Entonces, desarmado por la armonía general, Francisco José I proclama una amnistía tácita, permite el rojo, y lo permite para esa única noche de mayo, bajo una forma diluida y dulzona, y —reconciliado con el mundo y con su antítesis— se muestra al pueblo desde una de las ventanas de Schónbrunn; en ese momento, lo ven en todo el mundo, desde todos los horizontes donde, alrededor de las plazas de mercado bien barridas, colmadas por una muchedumbre silenciosa, corren atletas rosas. Aparece como una enorme apoteosis real-imperial sobre el fondo de las nubes, con levita turquesa, con la cinta de Gran Maestre de la Orden de Malta, apoyando sus manos enguantadas en la balaustrada de la ventana, los ojos achicados por un rictus imitando la sonrisa en medio de los deltas de arrugas: sus ojos, dos botones azules sin bondad y sin gracia. Permanece de pie, zorro desilusionado maquillado en imagen de bondad, con una mueca por sonrisa en su rostro sin humor ni genio.
XXX
Después de largas vacilaciones le conté a Rudolf los acontecimientos de los últimos días. No podía guardar para mí ese secreto que me subía a la boca. Con el rostro súbitamente ensombrecido, Rudolf me acusó de mentir, sus celos estallaron al fin de forma evidente. Todo eso es una farsa, una farsa desvergonzada, gritaba recorriendo a grandes pasos la pieza y levantando los brazos al cielo. ¡Extraterritorialidad! ¡Maximiliano! ¡México! ¡Ah! ¡Ah! ¡Plantaciones de algodón! Era suficiente, se acabó, él no admitiría que su álbum fuese utilizado para semejantes empresas. Se terminó la asociación. El contrato estaba denunciado. Se tiraba de los pelos. Estaba fuera de sí, dispuesto a todo.
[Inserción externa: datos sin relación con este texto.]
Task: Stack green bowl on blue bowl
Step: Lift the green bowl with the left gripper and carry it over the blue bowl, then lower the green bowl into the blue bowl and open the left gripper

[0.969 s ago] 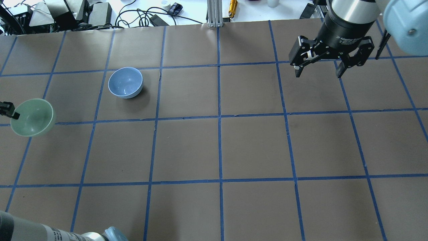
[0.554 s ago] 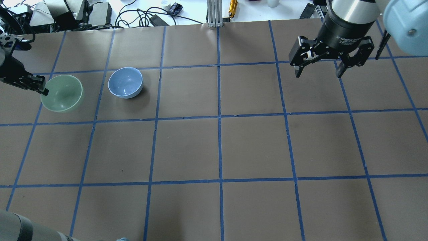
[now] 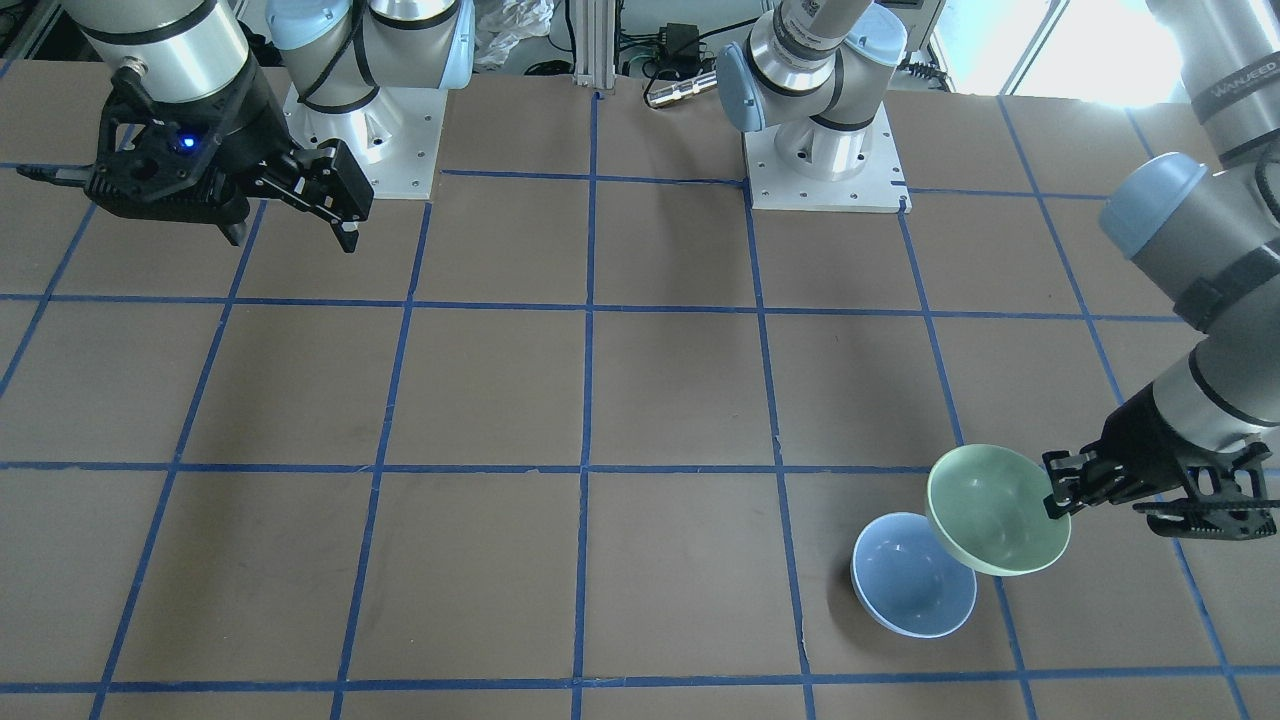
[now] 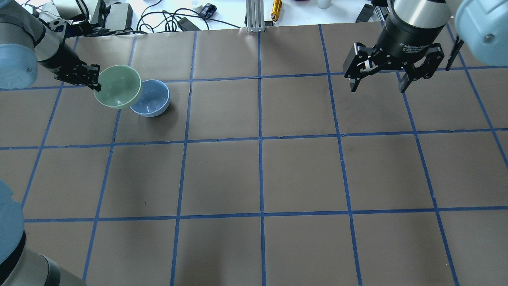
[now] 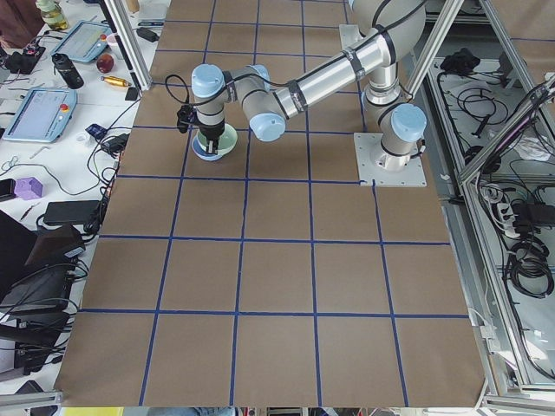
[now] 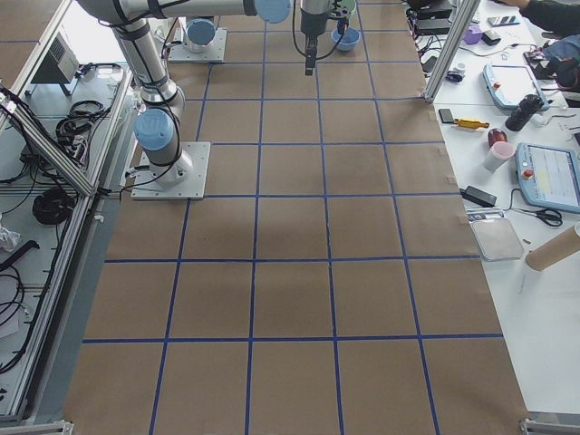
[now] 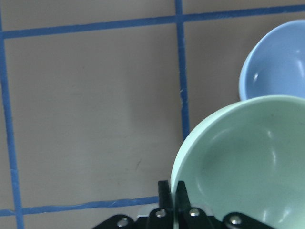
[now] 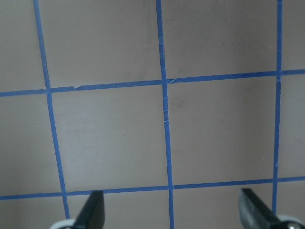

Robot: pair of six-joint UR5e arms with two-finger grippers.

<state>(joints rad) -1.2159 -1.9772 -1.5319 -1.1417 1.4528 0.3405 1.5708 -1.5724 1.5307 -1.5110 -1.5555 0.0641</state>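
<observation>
My left gripper [image 4: 95, 84] is shut on the rim of the pale mint-green bowl [image 4: 118, 86] and holds it in the air, tilted, partly over the left edge of the blue bowl [image 4: 152, 100]. The blue bowl stands upright on the table. In the front-facing view the green bowl [image 3: 995, 510] overlaps the blue bowl [image 3: 908, 588], with the left gripper [image 3: 1055, 500] at its rim. The left wrist view shows the green bowl [image 7: 248, 162] pinched between the fingers and the blue bowl [image 7: 279, 67] beyond it. My right gripper [image 4: 377, 84] is open and empty, high over the far right of the table.
The table [image 4: 258, 171] is brown paper with a grid of blue tape. Cables, boxes and small tools [image 4: 119, 16] lie beyond the far edge. An aluminium post [image 4: 254, 16] stands at the far middle edge.
My left gripper has carried the green bowl from the table's left edge toward the far right, until it overlaps the blue bowl. The right arm has not moved.
</observation>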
Intenté explicarme, calmarlo, yo estaba muy asustado. Le concedí que en efecto el asunto a primera vista parecía increíble. Yo mismo —le dije— estoy asombrado. Nada extraño, pues, que se niegue a admitirlo, toda vez que no estaba preparado para eso. Invoqué a su corazón y a su honor. ¿Se quedará con la conciencia tranquila, al retirarme su ayuda, justamente ahora cuando el asunto entra en su fase decisiva, conseguirá que todo fracase negándome su participación? Finalmente, me comprometí a probarle con la ayuda del álbum que todo era verdad, palabra por palabra. Un poco más apaciguado, abrió el álbum. Nunca antes yo había hablado con tanta elocuencia y ardor, me superaba a mí mismo. Aludiendo a los sellos, rechacé todos los reproches, disipé todas las dudas y, yendo más lejos, llegué a conclusiones tan reveladoras que yo mismo me quedé deslumbrado ante las perspectivas que las mismas abrían. Rudolf se callaba, convencido, ya no era cuestión de romper nuestra entente.